> _Exercise prompt_:
Starting at the first line of the data below, repeat each line word for word up to and including the line with "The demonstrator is".

> _Supplied information_:
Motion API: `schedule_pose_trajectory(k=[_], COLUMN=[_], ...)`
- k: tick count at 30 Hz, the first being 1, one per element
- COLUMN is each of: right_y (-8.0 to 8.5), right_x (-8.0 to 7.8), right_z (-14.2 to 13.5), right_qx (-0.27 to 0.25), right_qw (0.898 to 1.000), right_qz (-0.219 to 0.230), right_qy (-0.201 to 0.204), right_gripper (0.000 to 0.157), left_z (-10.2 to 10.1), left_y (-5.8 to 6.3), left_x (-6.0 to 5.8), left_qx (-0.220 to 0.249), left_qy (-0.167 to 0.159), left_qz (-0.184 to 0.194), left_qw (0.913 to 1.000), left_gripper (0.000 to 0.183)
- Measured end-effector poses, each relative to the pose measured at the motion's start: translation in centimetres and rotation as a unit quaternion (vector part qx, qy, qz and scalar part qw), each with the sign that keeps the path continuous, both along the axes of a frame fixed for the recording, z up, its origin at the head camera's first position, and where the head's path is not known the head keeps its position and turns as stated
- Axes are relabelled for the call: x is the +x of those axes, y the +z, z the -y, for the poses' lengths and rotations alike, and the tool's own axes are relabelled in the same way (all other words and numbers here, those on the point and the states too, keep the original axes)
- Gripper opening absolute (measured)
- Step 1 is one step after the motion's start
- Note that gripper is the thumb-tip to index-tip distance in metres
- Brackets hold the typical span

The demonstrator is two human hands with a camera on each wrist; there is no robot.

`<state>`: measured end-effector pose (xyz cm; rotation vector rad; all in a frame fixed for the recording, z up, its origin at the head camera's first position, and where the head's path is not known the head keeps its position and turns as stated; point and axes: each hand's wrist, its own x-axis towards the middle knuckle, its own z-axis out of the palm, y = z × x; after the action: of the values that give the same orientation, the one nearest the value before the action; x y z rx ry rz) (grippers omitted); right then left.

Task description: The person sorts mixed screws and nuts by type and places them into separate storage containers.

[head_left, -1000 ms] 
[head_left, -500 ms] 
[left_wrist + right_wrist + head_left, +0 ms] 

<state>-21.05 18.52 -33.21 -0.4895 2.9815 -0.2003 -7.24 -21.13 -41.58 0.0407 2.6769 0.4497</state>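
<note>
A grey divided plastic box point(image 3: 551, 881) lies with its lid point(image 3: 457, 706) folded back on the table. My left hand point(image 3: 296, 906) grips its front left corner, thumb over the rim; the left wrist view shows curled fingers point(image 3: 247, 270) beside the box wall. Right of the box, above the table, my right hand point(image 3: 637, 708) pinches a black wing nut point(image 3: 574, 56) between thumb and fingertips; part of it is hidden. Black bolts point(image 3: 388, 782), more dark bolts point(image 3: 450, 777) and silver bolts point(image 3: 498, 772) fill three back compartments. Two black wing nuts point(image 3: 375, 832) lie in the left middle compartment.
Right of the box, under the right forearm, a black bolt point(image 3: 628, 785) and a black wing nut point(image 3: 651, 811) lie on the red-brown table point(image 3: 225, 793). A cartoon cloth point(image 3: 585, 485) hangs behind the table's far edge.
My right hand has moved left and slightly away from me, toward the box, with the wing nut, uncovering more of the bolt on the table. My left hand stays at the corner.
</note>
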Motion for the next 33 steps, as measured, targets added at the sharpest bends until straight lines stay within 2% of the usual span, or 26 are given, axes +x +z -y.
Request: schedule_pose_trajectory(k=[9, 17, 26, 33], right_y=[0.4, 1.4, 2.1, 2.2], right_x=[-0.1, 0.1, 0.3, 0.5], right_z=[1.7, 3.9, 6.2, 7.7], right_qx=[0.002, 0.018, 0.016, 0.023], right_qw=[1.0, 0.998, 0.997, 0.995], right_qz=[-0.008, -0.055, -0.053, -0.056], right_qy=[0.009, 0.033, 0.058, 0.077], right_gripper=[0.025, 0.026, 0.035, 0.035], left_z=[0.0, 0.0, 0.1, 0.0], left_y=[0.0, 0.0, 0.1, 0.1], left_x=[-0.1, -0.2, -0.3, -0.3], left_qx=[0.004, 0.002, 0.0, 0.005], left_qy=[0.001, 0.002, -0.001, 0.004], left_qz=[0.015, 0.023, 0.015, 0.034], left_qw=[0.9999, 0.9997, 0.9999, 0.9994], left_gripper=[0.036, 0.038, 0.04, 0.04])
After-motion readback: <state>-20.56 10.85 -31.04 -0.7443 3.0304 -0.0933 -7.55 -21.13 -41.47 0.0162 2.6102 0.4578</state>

> _Exercise response_:
Motion API: `schedule_pose_trajectory(k=[_], COLUMN=[_], ...)`
- k: tick count at 30 Hz, the first being 1, one per element
- COLUMN is each of: right_y (-8.0 to 8.5), right_x (-8.0 to 7.8), right_z (-14.2 to 13.5), right_qx (-0.27 to 0.25), right_qw (0.898 to 1.000), right_qz (-0.219 to 0.230), right_qy (-0.201 to 0.204), right_gripper (0.000 to 0.157), left_z (-10.2 to 10.1), left_y (-5.8 to 6.3), left_x (-6.0 to 5.8), left_qx (-0.220 to 0.249), left_qy (-0.167 to 0.159), left_qz (-0.184 to 0.194), left_qw (0.913 to 1.000), left_gripper (0.000 to 0.183)
- Measured end-effector poses, each relative to the pose measured at the motion's start: translation in centimetres and rotation as a unit quaternion (vector part qx, qy, qz and scalar part qw), each with the sign that keeps the path continuous, both along the axes of a frame fixed for the recording, z up, its origin at the head camera's first position, and where the head's path is not known the head keeps its position and turns as stated
- Axes are relabelled for the call: x is the +x of those axes, y the +z, z the -y, for the poses' lengths and rotations alike, and the tool's own axes are relabelled in the same way (all other words and numbers here, those on the point and the states too, keep the original axes)
- Gripper opening absolute (measured)
- Step 1 is one step after the motion's start
- Note that gripper is the thumb-tip to index-tip distance in metres
- Brackets hold the typical span

The demonstrator is two human hands with a camera on each wrist; there is no robot.

The output is complete as it stands.